## YOUR OBJECTIVE
Would you count how many lines of the material below hold the string "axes"? Give only the number.

## INFORMATION PROVIDED
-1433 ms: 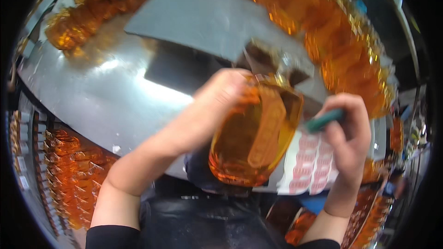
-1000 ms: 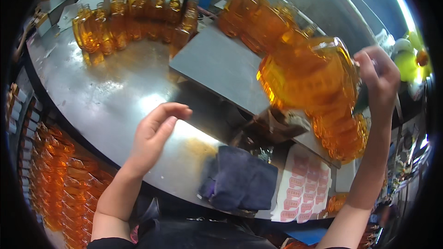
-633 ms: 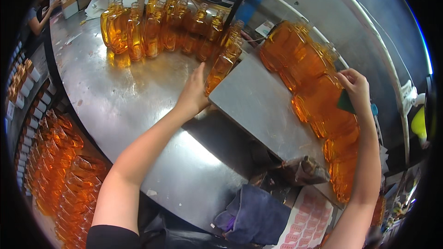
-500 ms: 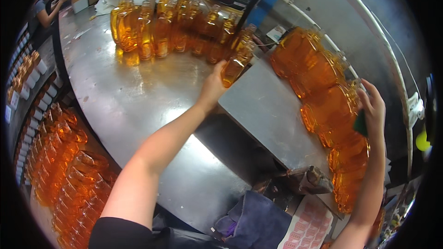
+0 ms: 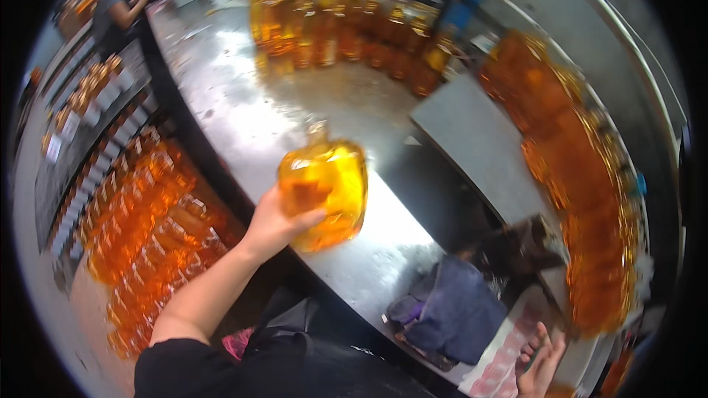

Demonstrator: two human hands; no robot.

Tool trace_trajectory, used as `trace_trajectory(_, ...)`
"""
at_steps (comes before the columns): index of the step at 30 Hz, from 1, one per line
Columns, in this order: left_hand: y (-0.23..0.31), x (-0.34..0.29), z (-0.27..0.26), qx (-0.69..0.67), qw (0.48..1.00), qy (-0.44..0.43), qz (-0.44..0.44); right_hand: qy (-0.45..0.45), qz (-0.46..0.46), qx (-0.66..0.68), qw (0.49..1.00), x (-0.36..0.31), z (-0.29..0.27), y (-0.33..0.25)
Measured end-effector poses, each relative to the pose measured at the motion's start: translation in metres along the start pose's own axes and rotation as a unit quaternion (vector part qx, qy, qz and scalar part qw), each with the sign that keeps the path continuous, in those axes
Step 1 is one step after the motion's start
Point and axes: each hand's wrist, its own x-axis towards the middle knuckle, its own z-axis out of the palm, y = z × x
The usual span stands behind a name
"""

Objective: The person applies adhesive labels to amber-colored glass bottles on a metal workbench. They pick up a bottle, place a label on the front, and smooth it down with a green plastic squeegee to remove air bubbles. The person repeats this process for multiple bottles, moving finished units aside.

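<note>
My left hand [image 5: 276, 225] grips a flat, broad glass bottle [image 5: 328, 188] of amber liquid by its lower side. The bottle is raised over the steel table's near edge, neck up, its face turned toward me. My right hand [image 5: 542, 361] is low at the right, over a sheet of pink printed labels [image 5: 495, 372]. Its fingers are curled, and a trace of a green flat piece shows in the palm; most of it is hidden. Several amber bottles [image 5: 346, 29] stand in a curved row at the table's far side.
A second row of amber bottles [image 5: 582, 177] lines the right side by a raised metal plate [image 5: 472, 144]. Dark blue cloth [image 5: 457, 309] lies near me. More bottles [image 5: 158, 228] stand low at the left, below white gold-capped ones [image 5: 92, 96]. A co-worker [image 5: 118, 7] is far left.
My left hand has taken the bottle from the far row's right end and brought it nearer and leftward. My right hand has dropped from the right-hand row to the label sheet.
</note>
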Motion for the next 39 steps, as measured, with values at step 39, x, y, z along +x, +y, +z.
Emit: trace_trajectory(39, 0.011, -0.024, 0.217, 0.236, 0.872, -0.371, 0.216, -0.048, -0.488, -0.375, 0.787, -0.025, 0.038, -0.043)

## OUTPUT FOR THIS EXERCISE
2